J’adore les romans où il y a beaucoup de personnages ! C’est un plaisir presque enfantin pour moi d’en créer de nouveaux… J’essaie toujours d’établir avec les personnages – les principaux en tout cas – un lien affectif, sensitif, intellectuel. C’est parfois plus facile à dire qu’à faire… Je leur « prête » souvent mes propres souvenirs, notamment ceux qui remontent à l’enfance.
 
 
Charles Dickens avait un lien intense avec ses lecteurs. Pensez-vous que l’échange que réalise un auteur avec son lecteur est une poursuite de son rêve d’écrire ?
 
Dickens était un comédien hors pair : ses lectures publiques mettaient le public en transe ! Je n’ai pas ce talent. Lorsque je parle de mes livres devant des lecteurs (réels ou potentiels), j’ai parfois l’impression d’émettre des parasites, de « faire du bruit » inutilement.

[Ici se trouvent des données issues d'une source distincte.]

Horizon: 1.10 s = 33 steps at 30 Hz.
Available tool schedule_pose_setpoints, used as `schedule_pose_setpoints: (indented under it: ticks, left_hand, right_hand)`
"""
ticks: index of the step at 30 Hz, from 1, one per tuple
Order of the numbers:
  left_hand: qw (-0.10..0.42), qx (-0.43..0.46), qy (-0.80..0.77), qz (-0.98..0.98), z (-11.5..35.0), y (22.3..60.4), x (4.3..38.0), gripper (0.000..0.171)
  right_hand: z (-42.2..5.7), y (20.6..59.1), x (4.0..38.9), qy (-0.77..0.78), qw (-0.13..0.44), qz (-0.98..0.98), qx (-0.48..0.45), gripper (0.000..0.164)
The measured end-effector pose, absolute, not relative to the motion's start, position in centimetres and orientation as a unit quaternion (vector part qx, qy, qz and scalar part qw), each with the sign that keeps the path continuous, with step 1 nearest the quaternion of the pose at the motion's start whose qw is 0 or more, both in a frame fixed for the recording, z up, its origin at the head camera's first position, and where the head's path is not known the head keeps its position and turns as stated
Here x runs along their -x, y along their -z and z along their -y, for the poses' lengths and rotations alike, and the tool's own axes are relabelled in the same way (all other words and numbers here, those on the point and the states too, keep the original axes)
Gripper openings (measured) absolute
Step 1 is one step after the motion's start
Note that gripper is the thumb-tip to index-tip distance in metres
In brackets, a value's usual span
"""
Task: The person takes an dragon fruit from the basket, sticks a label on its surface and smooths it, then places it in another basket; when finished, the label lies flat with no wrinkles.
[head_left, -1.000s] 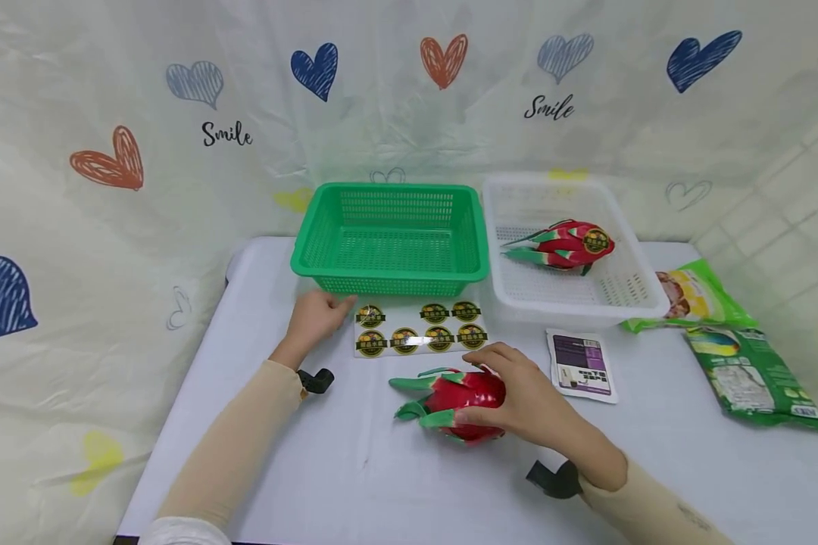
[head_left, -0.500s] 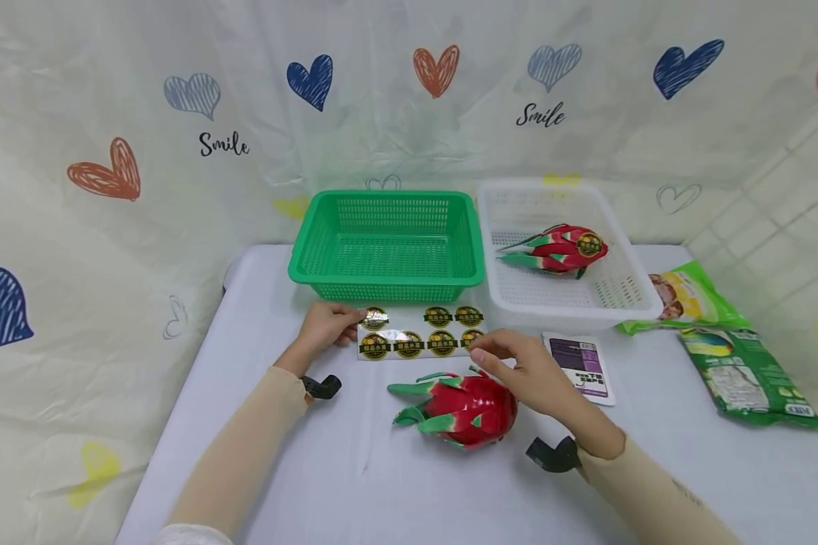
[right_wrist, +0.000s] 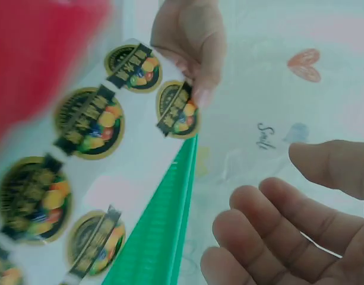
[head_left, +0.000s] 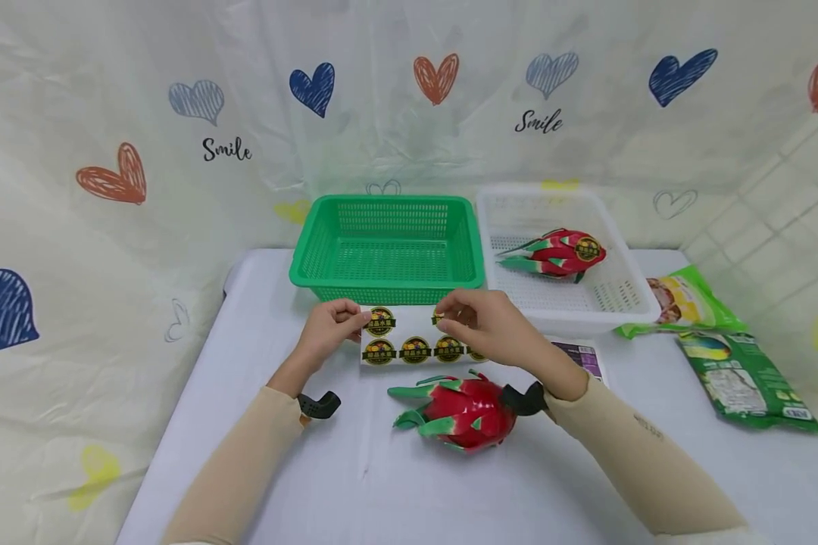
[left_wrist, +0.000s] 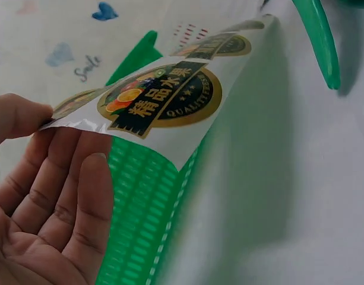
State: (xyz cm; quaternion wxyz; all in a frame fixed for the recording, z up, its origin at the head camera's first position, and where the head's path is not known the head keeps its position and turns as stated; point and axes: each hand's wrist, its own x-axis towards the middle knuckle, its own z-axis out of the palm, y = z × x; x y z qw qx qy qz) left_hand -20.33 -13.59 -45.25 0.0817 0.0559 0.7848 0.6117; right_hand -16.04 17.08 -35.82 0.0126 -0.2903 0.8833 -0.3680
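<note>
My left hand (head_left: 330, 329) pinches the left end of a white sheet of round fruit stickers (head_left: 414, 322) between thumb and fingers. In the left wrist view the sheet (left_wrist: 161, 101) is raised off the table and bends slightly. My right hand (head_left: 494, 325) is over the sheet's right end and hides part of it. The right wrist view shows this hand's thumb and fingers (right_wrist: 247, 208) apart, with nothing between them. A red dragon fruit (head_left: 473, 416) with green leaf tips lies on the table below the sheet, near my right wrist.
A green basket (head_left: 388, 294) stands behind the sheet. Beside it, a white basket (head_left: 586, 318) holds another dragon fruit (head_left: 562, 253) bearing a round sticker. A purple-and-white packet (head_left: 582, 357), partly covered by my right hand, and two green bags (head_left: 750, 382) lie to the right.
My right hand has let go of the dragon fruit and moved up and left over the sticker sheet. My left hand has taken hold of the sheet's left end and lifted it.
</note>
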Motion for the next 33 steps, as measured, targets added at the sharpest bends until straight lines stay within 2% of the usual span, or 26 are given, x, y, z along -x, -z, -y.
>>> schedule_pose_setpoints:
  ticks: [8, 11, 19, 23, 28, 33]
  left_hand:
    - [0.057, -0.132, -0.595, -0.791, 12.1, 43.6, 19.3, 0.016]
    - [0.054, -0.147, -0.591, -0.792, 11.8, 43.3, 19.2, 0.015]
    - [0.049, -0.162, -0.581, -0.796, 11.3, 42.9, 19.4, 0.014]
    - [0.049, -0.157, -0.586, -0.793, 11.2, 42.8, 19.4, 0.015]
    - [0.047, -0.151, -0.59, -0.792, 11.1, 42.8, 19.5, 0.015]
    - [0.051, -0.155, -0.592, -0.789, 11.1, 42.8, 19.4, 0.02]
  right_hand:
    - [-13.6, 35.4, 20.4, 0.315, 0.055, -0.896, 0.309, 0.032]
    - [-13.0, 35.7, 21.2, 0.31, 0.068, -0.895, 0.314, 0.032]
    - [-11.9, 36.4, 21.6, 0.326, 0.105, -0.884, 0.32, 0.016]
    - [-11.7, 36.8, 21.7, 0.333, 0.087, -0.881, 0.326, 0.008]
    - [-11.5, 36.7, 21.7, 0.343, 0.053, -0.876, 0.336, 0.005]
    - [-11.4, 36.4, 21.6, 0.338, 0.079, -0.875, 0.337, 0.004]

L’essentiel (s’il y a là un essentiel !) est dans le livre ; et d’ailleurs, si l’on écrit un roman, c’est à mon avis parce que l’on a quelque chose à dire que l’on ne sait pas dire autrement… donc pourquoi essayer de le formuler a posteriori dans un discours voué à l’échec ? Heureusement je ne suis pas célèbre, donc mes rencontres avec les lecteurs demeurent rares et, de ce fait, agréables…
 
 
Quel est votre sujet d’écriture actuel ? Vous fait-il approcher un nouvel horizon ?
 
Je viens de terminer une biographie des Brontë pour la collection « Folio biographies » : la passion de la littérature poussée à son extrême limite, à travers quatre individus à la fois radicalement différents et totalement complémentaires ! Cela a été pour moi une expérience fascinante mais aussi éprouvante car la mort faisait partie de leurs vies. Maintenant, j’aspire à l’élan et à la liberté que procure un nouveau roman…

 
1Jean-Pierre Ohl vit à Borrèze où il a ouvert des gîtes thématiques consacrés au livre. Dans Monsieur Dick ou le Dixième Livre, Jean-Pierre Ohl offre un éclairage spécifique sur l’œuvre de Charles Dickens : une variation saisissante sur Le Mystère d’Edwin Drood, titre du dernier roman inachevé du célébrissime romancier de l’Angleterre victorienne. À lire Les maîtres de Glenmarkie (2008) ou Le chemin du diable (2017) honorant le roman gothique, l’on comprend aisément la passion dévorante du romancier pour la bibliothèque lui qui, par ailleurs, a su également investir avec force le métier de libraire. Enfin, puisque l’avenir nous surprend toujours, immanquable est sa fable dickienne Redrum (2012) faisant référence à la fameuse réplique « Redrum Redrum » dans The Shinning de Stanley Kubrick.